Forward-looking statements

This webpage contains “forward-looking statements” as defined in Section 27A of the United States Securities Act of 1933, as amended, and Section 21E of the United States Securities Exchange Act of 1934, as amended. Words such as “expect,” “plan,” “intend,” “would,” “will,” and similar expressions are intended to identify forward-looking statements, which are generally not historical in nature. Such forward-looking statements involve significant risks, uncertainties and assumptions that could cause actual results to differ materially from our historical experience and our present expectations or projections.
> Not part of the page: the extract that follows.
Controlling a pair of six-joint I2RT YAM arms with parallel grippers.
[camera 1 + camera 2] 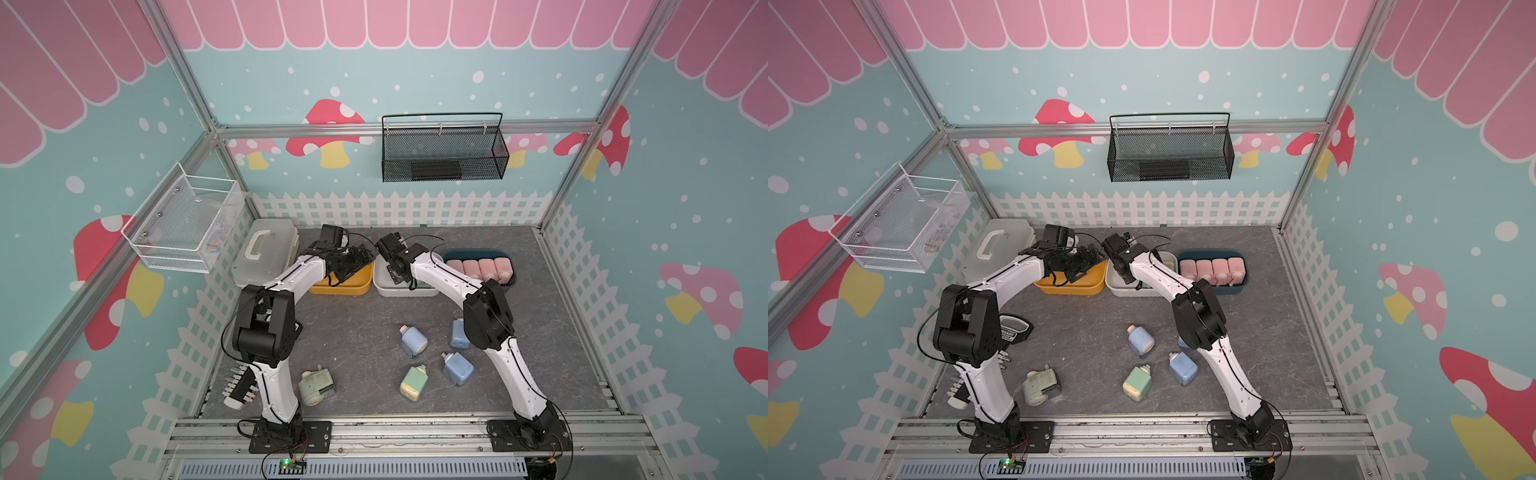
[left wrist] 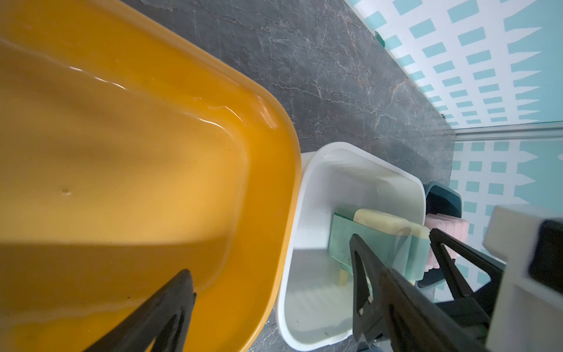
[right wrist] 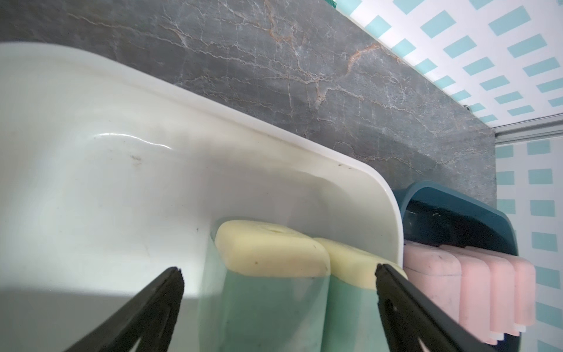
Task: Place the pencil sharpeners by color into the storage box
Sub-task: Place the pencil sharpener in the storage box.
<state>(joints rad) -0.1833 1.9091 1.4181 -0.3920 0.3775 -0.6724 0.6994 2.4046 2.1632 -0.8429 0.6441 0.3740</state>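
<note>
Three open storage boxes stand in a row at the back: yellow (image 1: pixel 357 286), white (image 1: pixel 384 284) and dark blue (image 1: pixel 510 266). Several pink pencil sharpeners (image 1: pixel 482 269) fill the blue box. Two green sharpeners with cream ends (image 3: pixel 268 253) stand in the white box (image 3: pixel 122 146). My right gripper (image 3: pixel 277 269) hangs open just above them, jaws astride both and touching neither. My left gripper (image 2: pixel 269 256) is open over the bare yellow box (image 2: pixel 152 152). On the table lie three blue sharpeners (image 1: pixel 413 340) (image 1: pixel 459 334) (image 1: pixel 457 368) and two green ones (image 1: pixel 413 382) (image 1: pixel 318 384).
A clear lidded case with a handle (image 1: pixel 266 253) sits left of the yellow box. A white wire basket (image 1: pixel 183 224) hangs on the left wall and a black mesh basket (image 1: pixel 444 149) on the back wall. A black-and-white tool (image 1: pixel 239 388) lies by the left arm's base.
</note>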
For information regarding known material factors that could cause actual results to differ from projected results, please see our risk factors set forth in our filings with the U.S. Securities and Exchange Commission, which include our Annual Reports on Form 10-K, Quarterly Reports on Form 10-Q, and Current Reports on Form 8-K, our filings with the Autorité des marchés financiers or the U.K. Financial Conduct Authority, as well as the following:

  • risks associated with disease outbreaks and other public health issues, including the coronavirus disease 2019, their impact on the global economy and the business of our company, customers, suppliers and other partners, changes in, and the administration of, treaties, laws, and regulations, including in response to such issues and the potential for such issues to exacerbate other risks we face, including those related to the factors listed or referenced below;
  • risks associated with the impact or terms of the separation;
  • risks associated with the benefits and costs of the separation, including the risk that the expected benefits of the separation will not be realized within the expected time frame, in full or at all;
  • the expected tax treatment of the separation, including as to shareholders in France, in the United States or in other countries;
  • risks associated with the sale by TechnipFMC of shares of Technip Energies to Bpifrance, including whether the conditions to closing will be satisfied;
  • changes in the shareholder bases of TechnipFMC and Technip Energies, and volatility in the market prices of their respective shares, including the risk of fluctuations in the market price of Technip Energies’ shares as a result of substantial sales by TechnipFMC of its interest in Technip Energies;
  • risks associated with any financing transactions undertaken in connection with the separation;
  • the impact of the separation on our businesses and the risk that the separation may be more difficult, time-consuming or costly than expected, including the impact on our resources, systems, procedures and controls, diversion of management’s attention and the impact on relationships with customers, governmental authorities, suppliers, employees and other business counterparties;
  • unanticipated changes relating to competitive factors in our industry;
  • our ability to timely deliver our backlog and its effect on our future sales, profitability, and our relationships with our customers;
  • our ability to hire and retain key personnel;
  • U.S. and international laws and regulations, including existing or future environmental or trade/tariff regulations, that may increase our costs, limit the demand for our products and services or restrict our operations;
  • disruptions in the political, regulatory, economic and social conditions of the countries in which we conduct business; and
  • downgrade in the ratings of our debt could restrict our ability to access the debt capital markets.
  • We caution you not to place undue reliance on any forward-looking statements, which speak only as of the date hereof. We undertake no obligation to publicly update or revise any of our forward-looking statements after the date they are made, whether as a result of new information, future events or otherwise, except to the extent required by law.